BLOGGERS: MARK SCHOLZ, MD & RALPH H. BLUM

The co-authors of Invasion of the Prostate Snatchers, blog alternate posts weekly. We invite you to post your comments.

Tuesday, June 16, 2015

Making Friends with Your PSA

BY RALPH BLUM

It’s a simple enough blood test. So who’s afraid of a PSA? The straight answer? Every guy who’s ever been told his PSA was elevated for his age, and that he needs to have a biopsy. Because from that point on, things can happen fast. It’s the prostate cancer version of the old Tinker-to-Evers-to-Chance double play: PSA Test to Biopsy to Surgery.

PSA is an acronym for prostate-specific antigen, a protein produced by normal prostate cells. Cancer cells, however, produce more PSA per unit volume than benign cells. Since 1986, PSA testing, although not perfect, has served as the gold standard for early diagnosis and—the area of most controversy—screening for prostate cancer.

While with the majority of younger men, early diagnosis far too often leads to unnecessary treatment and anxiety, urologists are justifiably concerned that, without PSA testing, they will miss diagnosing the less-common high-grade form. So, when in doubt, test.

So, I’m talking primarily to those of you with low-grade tumors, conditions that qualify as “chronic” and might better not even be called “cancer.” That doesn’t mean that being newly diagnosed with prostate cancer is any less of a shock.
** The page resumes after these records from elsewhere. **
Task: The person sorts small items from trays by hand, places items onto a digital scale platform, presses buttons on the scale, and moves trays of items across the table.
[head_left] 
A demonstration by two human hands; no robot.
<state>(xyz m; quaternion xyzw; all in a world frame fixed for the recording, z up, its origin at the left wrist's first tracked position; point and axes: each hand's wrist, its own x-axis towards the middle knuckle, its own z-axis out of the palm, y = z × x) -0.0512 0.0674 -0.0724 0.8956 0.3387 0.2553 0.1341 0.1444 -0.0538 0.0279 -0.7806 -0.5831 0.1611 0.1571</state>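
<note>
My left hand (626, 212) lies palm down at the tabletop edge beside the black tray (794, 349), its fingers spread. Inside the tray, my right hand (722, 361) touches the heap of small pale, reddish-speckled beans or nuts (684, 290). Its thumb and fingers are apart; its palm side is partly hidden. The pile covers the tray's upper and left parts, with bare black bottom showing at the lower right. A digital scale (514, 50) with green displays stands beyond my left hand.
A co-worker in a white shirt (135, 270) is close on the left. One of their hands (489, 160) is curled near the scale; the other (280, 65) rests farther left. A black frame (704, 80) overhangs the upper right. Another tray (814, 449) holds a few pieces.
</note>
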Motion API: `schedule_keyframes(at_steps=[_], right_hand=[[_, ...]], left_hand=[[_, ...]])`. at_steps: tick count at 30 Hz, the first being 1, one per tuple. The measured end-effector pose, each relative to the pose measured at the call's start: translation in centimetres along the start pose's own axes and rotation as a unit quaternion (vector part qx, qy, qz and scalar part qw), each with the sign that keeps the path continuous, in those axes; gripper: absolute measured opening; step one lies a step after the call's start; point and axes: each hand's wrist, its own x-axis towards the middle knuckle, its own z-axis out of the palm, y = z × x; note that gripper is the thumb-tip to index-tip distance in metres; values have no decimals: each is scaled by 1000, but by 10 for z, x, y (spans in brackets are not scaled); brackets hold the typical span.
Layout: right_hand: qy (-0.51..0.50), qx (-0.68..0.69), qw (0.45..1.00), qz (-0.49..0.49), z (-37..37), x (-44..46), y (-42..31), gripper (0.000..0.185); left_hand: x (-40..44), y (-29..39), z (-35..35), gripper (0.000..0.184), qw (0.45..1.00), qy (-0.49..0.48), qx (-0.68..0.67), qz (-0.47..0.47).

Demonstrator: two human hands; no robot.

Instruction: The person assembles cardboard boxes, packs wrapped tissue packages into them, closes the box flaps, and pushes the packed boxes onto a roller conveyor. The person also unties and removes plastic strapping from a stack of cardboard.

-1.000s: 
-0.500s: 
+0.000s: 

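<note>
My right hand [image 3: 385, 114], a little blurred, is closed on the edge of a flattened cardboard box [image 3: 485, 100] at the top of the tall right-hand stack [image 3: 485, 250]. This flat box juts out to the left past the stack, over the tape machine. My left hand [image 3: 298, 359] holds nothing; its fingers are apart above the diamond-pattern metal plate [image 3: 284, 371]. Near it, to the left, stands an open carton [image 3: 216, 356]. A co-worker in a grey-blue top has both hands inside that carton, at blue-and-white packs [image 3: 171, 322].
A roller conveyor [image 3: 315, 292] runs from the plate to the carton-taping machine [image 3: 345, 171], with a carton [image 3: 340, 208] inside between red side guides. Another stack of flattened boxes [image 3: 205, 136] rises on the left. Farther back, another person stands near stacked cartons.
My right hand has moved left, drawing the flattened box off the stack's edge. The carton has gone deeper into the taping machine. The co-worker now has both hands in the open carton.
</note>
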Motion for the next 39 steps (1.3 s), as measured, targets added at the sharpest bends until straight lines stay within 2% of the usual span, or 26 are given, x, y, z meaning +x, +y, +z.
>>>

But there are things you can do to reduce the anxiety.

Bottom line, after all the millions spent and all the years of research, we still don’t have a foolproof diagnostic test for prostate cancer. So don’t panic if you get a high PSA reading. Here are some factors that can distort PSA test results in ways that don’t necessarily indicate cancer:

BPH: Benign prostatic hyperplasia, prostate enlargement caused by age or infection, can produce elevations in PSA not indicative of cancer. Check it out.

Infection: Consider the possibility of infection. When my PSA spiked unaccountably from 5 to 17, my wife, Jeanne, who practices Traditional Oriental Medicine, put me on a course of Cipro, and my PSA plummeted back to 6.5 within two weeks.

The 48 Hour Rule: Strenuous exercise, heavy lifting, sexual activity, even bicycle riding before a PSA test are all considered to negatively effect the result. So don’t do any of it before your PSA test.

Inconsistent Lab Work: Standardization between assays and labs is still lacking, making comparisons between PSA tests from different labs are unreliable. Make certain your urologist uses the same lab every time.

Then, there are those of you for whom PSA testing is a higher priority:

Family history: If you have a family history of prostate cancer, it’s advisable to begin PSA testing at 40 and repeat the test at six-month intervals.

African Americans: All African-Americans are advised to begin tests by age 40 regardless. The death rate from undiagnosed prostate cancer for African-Americans is currently twice that of Caucasian men. Partly for genetic reasons, partly from refusal to submit to the DRE, the finger-up-the-butt trick the rest of us, so to speak, take in our stride. Trust me, it’s over before you know it. 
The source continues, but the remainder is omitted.